======== MATERIAL TO PROCESS ========
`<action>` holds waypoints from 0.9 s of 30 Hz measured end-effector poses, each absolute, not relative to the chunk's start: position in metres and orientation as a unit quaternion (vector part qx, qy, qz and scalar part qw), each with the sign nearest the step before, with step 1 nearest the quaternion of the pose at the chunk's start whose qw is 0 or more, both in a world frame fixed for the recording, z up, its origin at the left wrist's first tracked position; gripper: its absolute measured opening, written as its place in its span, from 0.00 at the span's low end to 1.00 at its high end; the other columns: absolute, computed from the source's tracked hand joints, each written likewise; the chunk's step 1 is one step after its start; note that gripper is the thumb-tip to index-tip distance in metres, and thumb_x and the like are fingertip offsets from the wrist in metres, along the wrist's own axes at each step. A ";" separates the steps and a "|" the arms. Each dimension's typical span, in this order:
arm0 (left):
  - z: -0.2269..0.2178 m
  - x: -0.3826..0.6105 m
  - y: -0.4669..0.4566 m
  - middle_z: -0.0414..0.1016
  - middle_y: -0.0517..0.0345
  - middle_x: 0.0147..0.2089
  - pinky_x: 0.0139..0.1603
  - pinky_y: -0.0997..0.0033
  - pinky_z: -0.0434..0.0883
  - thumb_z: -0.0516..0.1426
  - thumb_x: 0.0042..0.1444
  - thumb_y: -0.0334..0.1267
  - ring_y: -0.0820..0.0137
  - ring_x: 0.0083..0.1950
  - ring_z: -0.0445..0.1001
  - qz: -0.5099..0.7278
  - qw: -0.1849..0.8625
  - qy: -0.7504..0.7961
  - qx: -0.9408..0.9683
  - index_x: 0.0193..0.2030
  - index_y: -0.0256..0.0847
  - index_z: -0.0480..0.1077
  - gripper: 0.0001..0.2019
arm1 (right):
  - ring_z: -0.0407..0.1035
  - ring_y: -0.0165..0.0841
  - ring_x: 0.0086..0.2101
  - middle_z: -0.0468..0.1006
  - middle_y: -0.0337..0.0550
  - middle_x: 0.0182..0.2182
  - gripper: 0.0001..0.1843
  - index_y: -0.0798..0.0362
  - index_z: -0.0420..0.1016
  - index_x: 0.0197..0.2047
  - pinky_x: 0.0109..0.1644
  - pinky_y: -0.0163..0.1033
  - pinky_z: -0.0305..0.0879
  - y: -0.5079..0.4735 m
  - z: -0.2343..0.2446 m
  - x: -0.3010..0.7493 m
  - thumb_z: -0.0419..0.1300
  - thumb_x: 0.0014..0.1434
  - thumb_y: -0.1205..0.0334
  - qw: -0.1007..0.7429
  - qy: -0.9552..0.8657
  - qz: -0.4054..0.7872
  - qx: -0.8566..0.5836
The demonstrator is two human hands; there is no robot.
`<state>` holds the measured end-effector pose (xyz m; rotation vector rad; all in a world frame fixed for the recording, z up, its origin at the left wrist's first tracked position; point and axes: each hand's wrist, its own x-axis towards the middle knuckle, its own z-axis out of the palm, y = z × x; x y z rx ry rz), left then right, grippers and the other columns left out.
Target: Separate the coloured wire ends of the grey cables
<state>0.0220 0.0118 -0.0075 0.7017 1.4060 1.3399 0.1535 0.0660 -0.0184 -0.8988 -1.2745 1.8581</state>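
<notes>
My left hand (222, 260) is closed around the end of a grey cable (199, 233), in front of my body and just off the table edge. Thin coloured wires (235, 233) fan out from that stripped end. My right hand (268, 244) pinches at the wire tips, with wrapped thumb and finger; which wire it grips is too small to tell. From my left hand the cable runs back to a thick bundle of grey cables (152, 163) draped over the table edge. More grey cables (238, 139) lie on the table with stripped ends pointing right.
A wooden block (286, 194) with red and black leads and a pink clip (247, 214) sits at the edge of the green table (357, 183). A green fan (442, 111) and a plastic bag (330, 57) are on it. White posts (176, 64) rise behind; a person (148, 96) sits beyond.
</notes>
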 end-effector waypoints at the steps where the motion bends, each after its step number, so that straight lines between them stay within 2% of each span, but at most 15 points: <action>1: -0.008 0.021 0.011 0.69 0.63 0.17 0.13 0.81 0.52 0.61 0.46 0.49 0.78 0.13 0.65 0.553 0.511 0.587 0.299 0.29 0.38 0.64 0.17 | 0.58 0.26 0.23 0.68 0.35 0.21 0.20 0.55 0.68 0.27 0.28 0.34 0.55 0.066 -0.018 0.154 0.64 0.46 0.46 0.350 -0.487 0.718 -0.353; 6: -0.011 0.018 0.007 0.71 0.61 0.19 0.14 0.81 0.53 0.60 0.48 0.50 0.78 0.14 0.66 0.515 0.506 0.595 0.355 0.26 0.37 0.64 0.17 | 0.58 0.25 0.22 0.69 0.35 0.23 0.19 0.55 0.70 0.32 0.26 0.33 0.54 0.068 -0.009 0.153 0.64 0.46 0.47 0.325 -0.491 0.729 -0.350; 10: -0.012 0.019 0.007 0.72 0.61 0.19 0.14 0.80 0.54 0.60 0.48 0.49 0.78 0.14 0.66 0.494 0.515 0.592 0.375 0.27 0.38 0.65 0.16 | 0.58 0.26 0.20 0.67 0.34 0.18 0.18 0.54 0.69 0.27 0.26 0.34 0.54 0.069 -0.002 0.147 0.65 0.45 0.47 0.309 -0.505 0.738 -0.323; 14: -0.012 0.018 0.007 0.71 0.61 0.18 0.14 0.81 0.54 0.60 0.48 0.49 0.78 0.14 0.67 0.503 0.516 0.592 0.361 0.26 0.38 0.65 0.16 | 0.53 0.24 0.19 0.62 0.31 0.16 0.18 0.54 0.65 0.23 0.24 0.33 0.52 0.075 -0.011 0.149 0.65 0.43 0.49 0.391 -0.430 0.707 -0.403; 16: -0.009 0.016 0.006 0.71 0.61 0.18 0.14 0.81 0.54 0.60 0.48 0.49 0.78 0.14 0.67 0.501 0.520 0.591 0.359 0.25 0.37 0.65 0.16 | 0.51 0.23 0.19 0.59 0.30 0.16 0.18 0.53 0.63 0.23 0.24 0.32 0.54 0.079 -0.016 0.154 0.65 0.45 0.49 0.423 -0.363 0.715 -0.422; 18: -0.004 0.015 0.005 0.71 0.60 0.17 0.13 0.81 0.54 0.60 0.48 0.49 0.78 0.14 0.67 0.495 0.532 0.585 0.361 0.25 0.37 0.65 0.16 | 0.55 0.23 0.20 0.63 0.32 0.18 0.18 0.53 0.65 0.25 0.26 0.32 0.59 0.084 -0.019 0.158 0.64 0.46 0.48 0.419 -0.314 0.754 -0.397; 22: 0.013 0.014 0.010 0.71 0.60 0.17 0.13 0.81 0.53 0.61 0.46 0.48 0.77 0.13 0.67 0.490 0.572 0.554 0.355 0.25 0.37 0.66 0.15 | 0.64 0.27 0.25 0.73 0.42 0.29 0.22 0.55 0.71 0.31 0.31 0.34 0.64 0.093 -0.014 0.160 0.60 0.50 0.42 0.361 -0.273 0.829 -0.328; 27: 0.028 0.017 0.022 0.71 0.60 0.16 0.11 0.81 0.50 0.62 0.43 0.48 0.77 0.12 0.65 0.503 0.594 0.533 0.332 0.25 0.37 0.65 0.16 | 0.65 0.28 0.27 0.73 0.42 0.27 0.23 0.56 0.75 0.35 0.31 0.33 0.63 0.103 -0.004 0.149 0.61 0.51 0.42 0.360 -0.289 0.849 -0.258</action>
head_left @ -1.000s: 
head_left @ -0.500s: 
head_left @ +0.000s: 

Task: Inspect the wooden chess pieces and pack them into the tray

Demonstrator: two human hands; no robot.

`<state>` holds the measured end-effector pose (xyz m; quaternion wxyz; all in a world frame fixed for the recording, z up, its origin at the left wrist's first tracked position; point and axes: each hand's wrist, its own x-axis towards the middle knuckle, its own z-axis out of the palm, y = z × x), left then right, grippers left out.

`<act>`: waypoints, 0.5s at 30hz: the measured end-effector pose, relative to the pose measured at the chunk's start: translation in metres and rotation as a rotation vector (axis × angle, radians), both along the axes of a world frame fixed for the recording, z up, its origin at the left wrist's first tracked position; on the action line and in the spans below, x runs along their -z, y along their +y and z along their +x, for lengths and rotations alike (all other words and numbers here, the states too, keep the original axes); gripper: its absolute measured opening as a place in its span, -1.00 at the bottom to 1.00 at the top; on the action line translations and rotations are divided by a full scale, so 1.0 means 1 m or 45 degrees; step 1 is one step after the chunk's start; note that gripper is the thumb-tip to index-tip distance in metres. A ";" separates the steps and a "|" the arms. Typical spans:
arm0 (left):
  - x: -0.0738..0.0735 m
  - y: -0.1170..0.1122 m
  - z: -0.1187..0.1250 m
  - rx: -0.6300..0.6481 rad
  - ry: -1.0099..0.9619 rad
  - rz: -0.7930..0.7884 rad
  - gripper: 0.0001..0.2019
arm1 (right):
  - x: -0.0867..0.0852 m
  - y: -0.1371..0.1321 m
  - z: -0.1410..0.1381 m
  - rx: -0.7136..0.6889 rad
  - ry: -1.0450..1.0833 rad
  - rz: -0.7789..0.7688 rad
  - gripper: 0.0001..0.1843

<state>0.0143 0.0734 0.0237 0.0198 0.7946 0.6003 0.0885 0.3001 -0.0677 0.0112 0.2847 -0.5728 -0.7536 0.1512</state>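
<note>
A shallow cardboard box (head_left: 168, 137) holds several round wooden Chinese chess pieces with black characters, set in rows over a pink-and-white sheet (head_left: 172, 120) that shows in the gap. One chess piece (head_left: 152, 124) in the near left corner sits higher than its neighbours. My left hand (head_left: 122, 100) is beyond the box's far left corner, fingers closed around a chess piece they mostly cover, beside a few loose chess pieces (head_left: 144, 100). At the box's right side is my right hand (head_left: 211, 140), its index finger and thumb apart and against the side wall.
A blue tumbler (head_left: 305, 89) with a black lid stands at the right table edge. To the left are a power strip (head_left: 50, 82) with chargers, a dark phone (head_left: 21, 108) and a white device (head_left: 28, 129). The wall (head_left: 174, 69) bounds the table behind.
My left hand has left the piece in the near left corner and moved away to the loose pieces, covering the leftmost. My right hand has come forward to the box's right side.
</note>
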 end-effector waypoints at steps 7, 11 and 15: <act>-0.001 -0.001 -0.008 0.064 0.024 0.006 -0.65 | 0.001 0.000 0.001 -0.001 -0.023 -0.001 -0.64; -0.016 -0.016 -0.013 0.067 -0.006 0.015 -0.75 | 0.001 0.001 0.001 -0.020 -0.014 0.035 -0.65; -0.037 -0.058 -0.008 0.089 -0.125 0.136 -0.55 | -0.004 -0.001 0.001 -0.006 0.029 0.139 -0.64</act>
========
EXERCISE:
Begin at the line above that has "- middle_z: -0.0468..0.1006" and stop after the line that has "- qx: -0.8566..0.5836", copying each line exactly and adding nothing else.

RESULT:
  - middle_z: -0.0468..0.1006
  - middle_y: -0.0337..0.0550
  - middle_x: 0.0182..0.2182
  - gripper: 0.0001..0.1843
  - index_y: -0.0798..0.0362
  - index_z: -0.0420..0.1016
  - index_x: 0.0197..0.2047
  - pinky_x: 0.0109..0.1644
  - pinky_y: -0.0163..0.1033
  - pinky_z: -0.0305..0.0879
  - y: -0.5079..0.4735 m
  - z: -0.2343..0.2446 m
  - x: -0.3010..0.7493 m
  - thumb_z: -0.0419..0.1300
  - thumb_x: 0.0014..0.1434
  - thumb_y: -0.1205..0.0334
  - qw: -0.1007..0.7429
  - qy: -0.9552..0.8657
  - qz: -0.4054..0.7872
  - qx: -0.8566..0.5836

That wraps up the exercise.